Summing up Section 8

Any agreement that involves a federally related mortgage loan is covered. This pertains to mortgage loans for one- to four-family residential properties in particular.

Businesses and individuals cannot give or accept anything of value in exchange for referrals. Section 8 covers splitting fees: You cannot charge for a service that wasn’t performed.

Wait, what is a ‘federally related mortgage loan?’

“A federally related mortgage loan is one made by any lender whose deposits or accounts are insured by any federal agency, intended to be sold to any of the government-sponsored enterprises or made by any creditor who makes or invests in residential real estate loans aggregating more than $1 million per year,” Swinderman wrote.

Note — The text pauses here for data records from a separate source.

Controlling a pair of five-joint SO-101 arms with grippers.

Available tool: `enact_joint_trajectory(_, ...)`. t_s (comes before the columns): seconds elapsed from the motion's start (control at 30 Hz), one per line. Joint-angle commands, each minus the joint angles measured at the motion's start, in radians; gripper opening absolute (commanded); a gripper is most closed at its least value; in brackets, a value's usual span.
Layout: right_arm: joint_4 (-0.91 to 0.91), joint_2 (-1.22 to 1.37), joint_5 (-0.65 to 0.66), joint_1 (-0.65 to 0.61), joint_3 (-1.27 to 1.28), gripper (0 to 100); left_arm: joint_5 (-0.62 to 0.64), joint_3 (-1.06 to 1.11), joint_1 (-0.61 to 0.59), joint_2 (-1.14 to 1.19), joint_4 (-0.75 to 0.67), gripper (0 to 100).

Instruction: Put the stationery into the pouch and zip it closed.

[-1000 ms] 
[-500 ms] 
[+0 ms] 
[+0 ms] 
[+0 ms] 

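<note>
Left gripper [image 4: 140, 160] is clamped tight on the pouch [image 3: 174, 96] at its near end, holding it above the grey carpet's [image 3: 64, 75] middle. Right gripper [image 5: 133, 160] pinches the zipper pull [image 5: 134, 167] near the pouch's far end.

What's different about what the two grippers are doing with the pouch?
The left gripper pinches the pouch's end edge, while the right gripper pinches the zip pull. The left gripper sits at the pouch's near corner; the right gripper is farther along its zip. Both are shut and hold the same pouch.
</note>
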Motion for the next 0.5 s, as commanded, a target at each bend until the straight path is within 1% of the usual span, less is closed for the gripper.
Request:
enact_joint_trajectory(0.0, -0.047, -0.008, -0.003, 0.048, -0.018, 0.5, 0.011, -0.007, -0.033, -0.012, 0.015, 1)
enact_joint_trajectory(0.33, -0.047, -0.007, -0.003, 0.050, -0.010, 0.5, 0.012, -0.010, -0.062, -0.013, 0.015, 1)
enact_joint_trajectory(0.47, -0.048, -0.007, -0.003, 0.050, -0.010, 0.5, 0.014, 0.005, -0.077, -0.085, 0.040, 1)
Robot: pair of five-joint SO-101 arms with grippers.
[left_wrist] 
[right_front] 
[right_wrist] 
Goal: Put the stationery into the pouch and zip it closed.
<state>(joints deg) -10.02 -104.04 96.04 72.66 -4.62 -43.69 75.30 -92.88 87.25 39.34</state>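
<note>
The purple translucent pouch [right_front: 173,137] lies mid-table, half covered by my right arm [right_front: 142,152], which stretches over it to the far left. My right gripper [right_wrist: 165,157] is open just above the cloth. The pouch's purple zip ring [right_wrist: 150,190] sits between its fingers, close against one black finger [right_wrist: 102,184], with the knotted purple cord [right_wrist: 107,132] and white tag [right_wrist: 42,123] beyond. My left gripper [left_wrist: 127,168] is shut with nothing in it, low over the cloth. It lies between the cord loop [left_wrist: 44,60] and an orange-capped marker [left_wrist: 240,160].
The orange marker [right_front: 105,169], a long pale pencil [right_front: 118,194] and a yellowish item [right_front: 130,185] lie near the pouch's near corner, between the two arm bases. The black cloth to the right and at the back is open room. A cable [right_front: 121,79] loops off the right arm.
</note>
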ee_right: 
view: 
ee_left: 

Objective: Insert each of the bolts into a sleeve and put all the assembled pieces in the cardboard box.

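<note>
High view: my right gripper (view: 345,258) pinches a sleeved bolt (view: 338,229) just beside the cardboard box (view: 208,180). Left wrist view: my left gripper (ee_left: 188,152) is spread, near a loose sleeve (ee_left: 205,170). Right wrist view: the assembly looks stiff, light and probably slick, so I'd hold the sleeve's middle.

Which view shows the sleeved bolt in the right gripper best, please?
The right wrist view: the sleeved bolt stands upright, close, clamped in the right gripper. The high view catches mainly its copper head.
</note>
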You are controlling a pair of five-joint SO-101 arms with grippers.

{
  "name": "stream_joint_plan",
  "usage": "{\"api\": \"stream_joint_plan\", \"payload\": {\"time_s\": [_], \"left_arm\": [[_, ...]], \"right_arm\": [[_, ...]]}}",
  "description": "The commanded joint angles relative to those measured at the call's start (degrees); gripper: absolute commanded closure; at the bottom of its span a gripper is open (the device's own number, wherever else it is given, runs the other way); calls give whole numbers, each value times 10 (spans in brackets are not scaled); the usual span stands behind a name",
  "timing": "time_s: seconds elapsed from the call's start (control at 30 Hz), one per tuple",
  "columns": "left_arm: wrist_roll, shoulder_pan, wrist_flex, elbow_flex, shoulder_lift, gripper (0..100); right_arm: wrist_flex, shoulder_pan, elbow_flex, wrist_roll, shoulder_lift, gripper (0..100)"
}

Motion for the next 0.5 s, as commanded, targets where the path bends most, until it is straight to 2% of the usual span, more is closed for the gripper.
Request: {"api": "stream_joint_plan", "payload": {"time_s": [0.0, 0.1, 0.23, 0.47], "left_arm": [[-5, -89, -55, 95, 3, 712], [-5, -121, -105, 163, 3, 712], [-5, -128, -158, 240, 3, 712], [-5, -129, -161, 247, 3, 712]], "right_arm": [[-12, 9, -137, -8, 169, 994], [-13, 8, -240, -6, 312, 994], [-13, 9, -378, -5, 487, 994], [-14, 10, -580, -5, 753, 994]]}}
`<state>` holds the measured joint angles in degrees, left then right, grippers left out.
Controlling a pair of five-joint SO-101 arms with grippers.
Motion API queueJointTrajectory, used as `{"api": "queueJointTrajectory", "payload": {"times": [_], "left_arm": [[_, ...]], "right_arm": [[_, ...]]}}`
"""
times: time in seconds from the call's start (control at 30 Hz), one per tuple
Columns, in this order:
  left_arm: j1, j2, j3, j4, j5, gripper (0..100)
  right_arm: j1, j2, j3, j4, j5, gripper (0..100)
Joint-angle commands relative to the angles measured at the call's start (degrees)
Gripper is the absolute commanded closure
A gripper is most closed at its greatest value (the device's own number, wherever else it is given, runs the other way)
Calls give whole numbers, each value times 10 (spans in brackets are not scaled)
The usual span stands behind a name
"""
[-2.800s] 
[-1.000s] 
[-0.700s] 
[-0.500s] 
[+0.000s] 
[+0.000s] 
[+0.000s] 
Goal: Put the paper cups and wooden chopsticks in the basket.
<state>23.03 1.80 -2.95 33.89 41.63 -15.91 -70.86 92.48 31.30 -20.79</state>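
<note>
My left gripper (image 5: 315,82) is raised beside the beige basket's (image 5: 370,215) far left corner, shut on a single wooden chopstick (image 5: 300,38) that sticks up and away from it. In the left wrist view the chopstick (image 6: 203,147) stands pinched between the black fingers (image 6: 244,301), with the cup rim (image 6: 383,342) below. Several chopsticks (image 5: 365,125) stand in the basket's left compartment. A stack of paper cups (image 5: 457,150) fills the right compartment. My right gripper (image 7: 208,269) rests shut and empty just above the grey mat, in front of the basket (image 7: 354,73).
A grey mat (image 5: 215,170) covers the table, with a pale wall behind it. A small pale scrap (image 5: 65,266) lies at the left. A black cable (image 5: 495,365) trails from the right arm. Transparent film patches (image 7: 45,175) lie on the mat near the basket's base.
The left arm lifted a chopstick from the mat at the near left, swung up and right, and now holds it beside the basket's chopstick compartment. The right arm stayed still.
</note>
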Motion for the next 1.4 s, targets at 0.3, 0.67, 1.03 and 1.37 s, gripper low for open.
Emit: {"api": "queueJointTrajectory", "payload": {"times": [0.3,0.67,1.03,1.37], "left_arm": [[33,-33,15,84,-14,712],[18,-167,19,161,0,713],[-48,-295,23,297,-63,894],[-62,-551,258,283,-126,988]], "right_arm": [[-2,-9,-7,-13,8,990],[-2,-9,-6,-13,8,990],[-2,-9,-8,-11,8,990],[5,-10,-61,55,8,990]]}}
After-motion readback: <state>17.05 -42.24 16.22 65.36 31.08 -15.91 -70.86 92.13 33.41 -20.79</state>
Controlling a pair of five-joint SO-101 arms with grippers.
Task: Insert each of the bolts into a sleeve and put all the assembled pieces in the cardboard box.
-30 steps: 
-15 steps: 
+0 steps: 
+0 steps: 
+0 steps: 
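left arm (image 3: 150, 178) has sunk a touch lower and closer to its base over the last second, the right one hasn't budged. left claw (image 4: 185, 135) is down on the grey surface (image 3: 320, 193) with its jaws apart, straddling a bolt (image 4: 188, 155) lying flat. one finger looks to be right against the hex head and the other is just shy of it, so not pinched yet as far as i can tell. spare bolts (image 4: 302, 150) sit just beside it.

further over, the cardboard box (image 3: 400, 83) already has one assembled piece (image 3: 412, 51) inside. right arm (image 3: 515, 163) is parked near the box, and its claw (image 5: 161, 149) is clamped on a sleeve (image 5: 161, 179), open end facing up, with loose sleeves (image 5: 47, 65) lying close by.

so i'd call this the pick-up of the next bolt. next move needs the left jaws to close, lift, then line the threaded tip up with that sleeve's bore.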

How about a ‘thing of value?’

A recurring piece of verbiage in section 8 is the phrase a “thing of value.” It’s an umbrella term, covering anything that can be argued or interpreted as valuable.

That includes paid trips and gifts. It also deals with subtle “things of value.” These could be educational seminars or training sessions, open houses, luncheons, or promotional items.

TILA-RESPA covers marketing and advertising too. Lenders who want to partner with real estate agents must stay aware of everything going out to clients and the public.

So, you and your partner created a flyer? That’s great. Is it compliant?

Every pixel must be accounted for when totaling the cost.

When you split the cost, it must be done in pro rata shares. That means the exact amount of space you’ve taken up is what you pay for.


Leaving off on Part One

There is a lot to cover when it comes to TILA-RESPA.

What you should know after this article:

  • Congress passed RESPA to protect consumers.
  • The CFPB enforces the statute and tries to make it easier to understand.
  • RESPA affects everybody in the mortgage and real estate industries. Some key points:
    • You can’t accept a thing of value for business referrals.
    • You can’t charge for services not actually performed.
  • Co-marketing shares must be proportional.